Sci-fi Podcasts

I put an 8GB iPod Nano on my Christmas list this year. I don’t really expect to get it – it is, after all, a fairly expensive item.

Initially, I had rebelled against anything iPod. I tend to reject fad movements, and iPods were one of those things that spread throughout American culture like wildfire. They were new, they were hip, and I didn’t want one. Besides, I couldn’t be sure how reliable they’d be. Technology developers tend to have this bad habit about releasing new toys without first making sure they are glitch-free.

Lately, though, I’ve decided I’d like to get one. For one thing, I’d love to have a way to keep _all_ of my music with me all the time. My professional job requires me to sit at a desk for 8 hours a day, and throughout most of that time, I keep music playing to help me focus.

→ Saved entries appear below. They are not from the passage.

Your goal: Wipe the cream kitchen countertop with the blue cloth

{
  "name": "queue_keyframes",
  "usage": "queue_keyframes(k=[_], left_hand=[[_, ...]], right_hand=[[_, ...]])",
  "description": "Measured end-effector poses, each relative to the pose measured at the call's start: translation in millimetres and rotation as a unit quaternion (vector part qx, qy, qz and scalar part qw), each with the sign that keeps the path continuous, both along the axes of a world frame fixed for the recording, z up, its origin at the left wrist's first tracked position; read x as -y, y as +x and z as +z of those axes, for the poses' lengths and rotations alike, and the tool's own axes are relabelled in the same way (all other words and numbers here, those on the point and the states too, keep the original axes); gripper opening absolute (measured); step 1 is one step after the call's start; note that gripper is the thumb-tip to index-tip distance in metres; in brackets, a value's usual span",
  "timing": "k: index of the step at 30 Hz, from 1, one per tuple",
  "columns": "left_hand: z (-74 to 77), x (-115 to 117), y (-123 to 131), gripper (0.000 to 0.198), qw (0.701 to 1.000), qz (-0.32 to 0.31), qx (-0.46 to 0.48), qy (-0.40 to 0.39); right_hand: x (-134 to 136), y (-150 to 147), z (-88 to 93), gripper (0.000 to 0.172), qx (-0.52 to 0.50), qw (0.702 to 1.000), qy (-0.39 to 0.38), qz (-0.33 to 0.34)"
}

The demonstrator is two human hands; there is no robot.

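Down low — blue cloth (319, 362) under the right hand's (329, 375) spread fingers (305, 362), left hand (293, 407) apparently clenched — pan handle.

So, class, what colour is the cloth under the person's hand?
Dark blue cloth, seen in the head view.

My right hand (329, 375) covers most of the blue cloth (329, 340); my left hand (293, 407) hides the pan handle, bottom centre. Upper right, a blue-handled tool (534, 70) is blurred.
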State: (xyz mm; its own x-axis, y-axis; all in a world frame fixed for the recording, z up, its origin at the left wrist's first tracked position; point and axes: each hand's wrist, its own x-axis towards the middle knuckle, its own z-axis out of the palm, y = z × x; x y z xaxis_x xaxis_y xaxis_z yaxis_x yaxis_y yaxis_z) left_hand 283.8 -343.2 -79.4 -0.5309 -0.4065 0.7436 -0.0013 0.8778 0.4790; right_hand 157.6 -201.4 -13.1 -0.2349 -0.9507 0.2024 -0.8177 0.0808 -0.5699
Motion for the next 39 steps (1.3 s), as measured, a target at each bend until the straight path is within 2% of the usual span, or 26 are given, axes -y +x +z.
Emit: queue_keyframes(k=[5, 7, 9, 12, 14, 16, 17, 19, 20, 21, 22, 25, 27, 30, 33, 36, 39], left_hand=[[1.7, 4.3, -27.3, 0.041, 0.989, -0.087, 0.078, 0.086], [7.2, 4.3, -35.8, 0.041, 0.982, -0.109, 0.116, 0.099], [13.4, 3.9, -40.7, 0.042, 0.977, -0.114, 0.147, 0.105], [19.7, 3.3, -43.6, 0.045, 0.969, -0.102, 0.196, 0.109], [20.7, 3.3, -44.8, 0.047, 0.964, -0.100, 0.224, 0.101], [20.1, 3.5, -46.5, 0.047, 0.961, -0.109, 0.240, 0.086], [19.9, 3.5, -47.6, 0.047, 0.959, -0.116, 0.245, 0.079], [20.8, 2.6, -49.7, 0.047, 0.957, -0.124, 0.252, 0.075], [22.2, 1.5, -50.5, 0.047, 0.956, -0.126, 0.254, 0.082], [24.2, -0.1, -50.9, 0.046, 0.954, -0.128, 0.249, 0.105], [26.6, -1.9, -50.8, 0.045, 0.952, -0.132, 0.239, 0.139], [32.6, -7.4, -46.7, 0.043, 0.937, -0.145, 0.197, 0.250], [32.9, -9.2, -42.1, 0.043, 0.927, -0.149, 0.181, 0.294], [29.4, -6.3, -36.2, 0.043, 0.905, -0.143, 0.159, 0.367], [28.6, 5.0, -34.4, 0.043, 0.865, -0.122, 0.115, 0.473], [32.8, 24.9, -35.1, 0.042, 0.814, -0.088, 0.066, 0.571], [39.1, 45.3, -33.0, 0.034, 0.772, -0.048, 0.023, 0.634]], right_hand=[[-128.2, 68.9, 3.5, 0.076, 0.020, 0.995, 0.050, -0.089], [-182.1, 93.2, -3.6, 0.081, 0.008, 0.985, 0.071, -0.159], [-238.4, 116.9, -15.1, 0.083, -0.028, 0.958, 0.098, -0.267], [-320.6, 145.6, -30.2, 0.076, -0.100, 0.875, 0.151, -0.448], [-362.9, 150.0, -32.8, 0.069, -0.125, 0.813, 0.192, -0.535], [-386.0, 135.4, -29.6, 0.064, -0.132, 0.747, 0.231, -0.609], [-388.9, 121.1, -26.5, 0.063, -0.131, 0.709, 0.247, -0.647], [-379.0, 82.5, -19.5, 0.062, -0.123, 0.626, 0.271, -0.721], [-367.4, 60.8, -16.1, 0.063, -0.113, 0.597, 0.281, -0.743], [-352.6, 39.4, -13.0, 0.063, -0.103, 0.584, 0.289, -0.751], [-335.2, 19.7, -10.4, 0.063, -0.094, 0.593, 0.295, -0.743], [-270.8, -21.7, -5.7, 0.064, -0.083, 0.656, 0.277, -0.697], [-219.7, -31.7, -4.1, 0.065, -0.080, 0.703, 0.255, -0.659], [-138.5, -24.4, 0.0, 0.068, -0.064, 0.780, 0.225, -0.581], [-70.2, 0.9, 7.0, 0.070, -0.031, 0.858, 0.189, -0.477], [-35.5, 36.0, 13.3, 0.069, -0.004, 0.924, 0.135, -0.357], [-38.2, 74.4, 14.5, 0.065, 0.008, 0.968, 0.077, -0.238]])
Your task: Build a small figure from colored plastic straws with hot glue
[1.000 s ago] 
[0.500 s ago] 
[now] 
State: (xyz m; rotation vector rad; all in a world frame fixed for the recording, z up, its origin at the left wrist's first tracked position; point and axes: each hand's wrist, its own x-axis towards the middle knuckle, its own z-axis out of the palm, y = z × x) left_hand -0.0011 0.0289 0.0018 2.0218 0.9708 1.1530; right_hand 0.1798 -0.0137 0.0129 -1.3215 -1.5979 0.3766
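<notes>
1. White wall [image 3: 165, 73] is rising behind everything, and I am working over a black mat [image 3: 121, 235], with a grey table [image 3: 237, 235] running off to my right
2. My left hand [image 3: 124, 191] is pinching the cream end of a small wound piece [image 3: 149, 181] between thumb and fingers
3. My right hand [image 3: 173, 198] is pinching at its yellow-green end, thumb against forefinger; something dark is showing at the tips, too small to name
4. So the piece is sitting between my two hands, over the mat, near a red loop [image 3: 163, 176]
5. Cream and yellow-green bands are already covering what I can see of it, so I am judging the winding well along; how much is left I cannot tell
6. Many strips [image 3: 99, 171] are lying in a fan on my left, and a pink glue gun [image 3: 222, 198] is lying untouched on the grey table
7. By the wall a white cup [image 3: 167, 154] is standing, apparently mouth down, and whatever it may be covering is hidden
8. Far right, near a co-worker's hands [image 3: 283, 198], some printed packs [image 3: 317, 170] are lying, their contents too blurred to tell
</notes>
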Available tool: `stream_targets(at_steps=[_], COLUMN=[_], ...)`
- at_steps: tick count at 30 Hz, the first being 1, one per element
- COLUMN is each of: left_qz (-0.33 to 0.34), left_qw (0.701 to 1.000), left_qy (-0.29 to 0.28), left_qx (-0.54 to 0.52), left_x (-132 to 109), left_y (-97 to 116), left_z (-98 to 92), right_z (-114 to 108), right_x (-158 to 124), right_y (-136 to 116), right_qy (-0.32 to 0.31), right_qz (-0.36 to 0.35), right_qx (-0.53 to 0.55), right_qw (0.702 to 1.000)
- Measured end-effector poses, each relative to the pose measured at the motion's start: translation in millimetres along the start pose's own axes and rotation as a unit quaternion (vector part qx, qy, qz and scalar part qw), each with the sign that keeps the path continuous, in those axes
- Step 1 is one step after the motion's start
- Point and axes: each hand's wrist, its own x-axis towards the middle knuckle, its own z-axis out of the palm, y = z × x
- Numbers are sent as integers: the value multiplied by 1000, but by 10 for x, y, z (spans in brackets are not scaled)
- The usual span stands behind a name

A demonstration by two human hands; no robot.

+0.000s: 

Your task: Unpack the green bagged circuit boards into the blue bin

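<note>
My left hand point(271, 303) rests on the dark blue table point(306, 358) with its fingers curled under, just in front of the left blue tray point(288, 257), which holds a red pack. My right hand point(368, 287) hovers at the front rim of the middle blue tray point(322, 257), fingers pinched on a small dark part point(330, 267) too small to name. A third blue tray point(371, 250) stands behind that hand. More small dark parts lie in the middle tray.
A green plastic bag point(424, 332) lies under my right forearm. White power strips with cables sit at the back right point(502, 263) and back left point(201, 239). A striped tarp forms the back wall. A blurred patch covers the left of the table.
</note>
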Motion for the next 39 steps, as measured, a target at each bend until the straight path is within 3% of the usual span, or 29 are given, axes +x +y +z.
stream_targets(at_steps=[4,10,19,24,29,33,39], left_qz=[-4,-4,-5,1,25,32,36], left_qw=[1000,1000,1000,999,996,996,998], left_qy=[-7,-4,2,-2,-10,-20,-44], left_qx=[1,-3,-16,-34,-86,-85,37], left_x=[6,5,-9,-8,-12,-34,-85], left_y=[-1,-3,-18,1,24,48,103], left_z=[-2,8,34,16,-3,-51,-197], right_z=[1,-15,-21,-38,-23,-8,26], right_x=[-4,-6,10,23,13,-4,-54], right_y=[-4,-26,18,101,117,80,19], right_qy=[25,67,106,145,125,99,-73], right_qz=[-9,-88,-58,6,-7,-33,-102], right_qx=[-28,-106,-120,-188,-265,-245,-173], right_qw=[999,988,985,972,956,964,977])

I’ve also discovered a desire to follow a couple of interesting podcasts. Now, podcasting is another of those fads that I’ve been reluctant to get into, partially because most of them seem to be pointless and partially because a lot of them are rather poorly done. ((Though the overall quality is improving as more and more people get into podcasting, thus increasing the levels of competition.))

The podcasts in question can be found in the link in my sidebar. All three are speculative fiction. Voices of Tomorrow is the podcast for the 365 Tomorrows flash fiction site. The owners of that site have been reading staff stories and publishing them through their service for anyone interested in listening. The other two podcasts, _7th Son_ and _Mortal Ghost_, are novels being published via podcast. I’ve been using a little program called “Doppler”: to download these podcasts, even though I haven’t listened to a single episode from any of them as yet. I find that listening to them at work interferes with my ability to get anything done, and I don’t sit still long enough at home to listen to them on my computer there.

That just leaves the time that I spend on the road traveling to and from the office, the feed store, etc. ((And let’s face it, I don’t really listen to the radio that much, anyway.)) Slap the iPod into a car kit, plug it into my stereo, and _voila!_ Instant books on tape, so to speak. Seems like a good idea to me, and it lets me work through some more great fiction and keep my mind occupied throughout the course of my drive. Seems like a winner of an idea to me.

Go check these podcasts out, especially if you’re a speculative fiction nut like I am. They’ve all gotten pretty good reviews, so I think they’re worth checking out.